Par Soufiane Ben Farhat

Ben oui, forcément. Ils s’ingénient à améliorer leur image à l’extérieur. Vainement au bout du compte. En effet, elle est à l’intérieur au plus bas depuis des semaines, et elle s’abîme au fil des jours. En fait, la situation économique et sociale pourrit au fil des heures. Le mois de Ramadan a dévoilé les lambeaux de la légitimité en chute libre des trois présidents. Qu’il s’agisse du chef de l’Etat, du chef du gouvernement ou du président du Parlement, c’est le même topo. L’impasse est la même devant les trois pseudo-dignitaires. Paradoxalement, malgré leurs tiraillements, ils logent à la même enseigne. Celle de l’inaction, de l’inconsistance doublée de phraséologies oiseuses et d’incompétence caractérisée.

Manœuvres en trompe-l’œil

Ces dernières semaines, Kaïs Saïed, Hichem Mechichi et Rached Ghannouchi s’affairent à l’étranger. Voyages, séminaires, coups de fil ostentatoirement rapportés. On vous épargne les détails. En vérité, c’est faire leur jeu que de les ressasser. Et puis ils sont tellement ennuyeux. Toutefois, même dans les artifices, ils font preuve de nullité et de faillite. En effet, moments mal choisis, plages horaires de pseudo-interventions contreproductives, mise en saillie de non-évènements…

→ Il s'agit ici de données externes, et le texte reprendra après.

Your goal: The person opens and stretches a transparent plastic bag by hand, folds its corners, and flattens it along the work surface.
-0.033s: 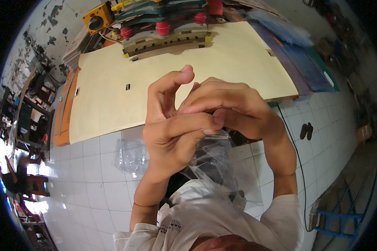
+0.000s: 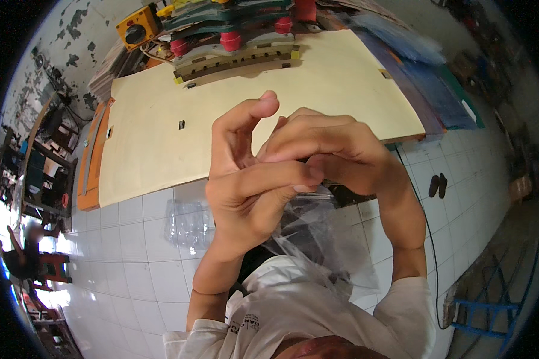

Pourtant, la crise sanitaire du Covid 19 demeure, s’approfondit même. Et jusqu’ici, on n’a reçu que 832 mille doses de vaccins alors que nous étions supposés en recevoir six millions. Au final, un triste bilan avec seulement 1 % des Tunisiens vaccinés jusqu’ici alors qu’on nous avait promis 50 % de citoyens vaccinés avant la fin juin !

Indicateurs au rouge vif

C’est dire l’absence d’initiatives, la vanité de la diplomatie, par ailleurs inexistante, et le peu d’empressement des trois «présidents» à s’acquitter de leurs devoirs. Leurs seuls réflexes s’apparentent à celles des épouses rivales dans les ménages polygames. En effet, ils redoublent d’animosité les uns envers les autres. Ils se comportent en «dharra». Littéralement, l’autre épouse malfaisante comme la consacre étymologiquement le génie populaire.

Pourtant, le climat social se détériore à vue d’œil. Aux dernières nouvelles, le taux de chômage s’est encore dégradé lors du dernier trimestre pour s’élever à 17,4 % de la population active. Pire, il touche 23,8 % des femmes et 40,4 % des jeunes. Quant au secteur des phosphates, sa dégradation induit un déficit du taux de croissance de 3 %.

Tétanisés

D’autre part, la Tunisie n’a pas présenté́ une demande pour bénéficier du cadre commun du traitement de la dette des pays pauvres touchés par la Covid-19. En fait, c’est Franck Paris, le conseiller Afrique du président français Emmanuel Macron, qui l’a déclaré hier à l’agence TAP. Pourtant, s’agit d’un mécanisme neuf mis en place par le club de Paris et le G20. Le conseiller français précise : «Il s’agit d’un processus volontaire dans la mesure où les pays qui peuvent bénéficier de ce cadre sont ceux qui en font la demande.»

Nos «présidents», tétanisés et aveuglés par leurs luttes fratricides, n’en ont cure. Après moi, le déluge. C’est ce qu’ils se disent en leur for intérieur.

Caisses vides, salaires improbables

Soyons réalistes. Les caisses sont vides. L’Etat peine à honorer les salaires des fonctionnaires et les pensions de retraite. En fait, il emprunte à tour de bras. Sans pour autant diligenter un plan de réformes ou fut-ce de sauvetage. On quémande auprès des institutions financières étrangères.  En prime auprès du FMI moyennant ses redoutables exigences et son traitement de choc particulièrement douloureux. Du coup, les prix renchérissent vertigineusement, les compensations des produits de base se volatilisent et la masse salariale recule. Autrement dit, c’est le pouvoir d’achat des ménages qui trinque en premier. Et la paupérisation soutenue sévit.

Joutes de coqs

Franchement, cela devient à la fois tragique et pathétique. L’ego surdimensionnés des trois «présidents» tient lieu d’alpha et d’oméga. De surcroît, le troupeau des séides et fanatiques supporters joue les premiers violons dans les concerts laudateurs. Ici comme ailleurs, toute joute de coqs a ses spectateurs acquis d’avance.

Le Tunisien lambda, lui, n’a que ses yeux pour pleurer. Lâché par tous, il supporte les frais de la gestion catastrophique à ses dépens. A ses risques et périls aussi dans un jeu pervers de sommes nulles. Saura-t-il redresser la barre ? D’ici les prochaines élections, beaucoup d’eau coulera sous les ponts.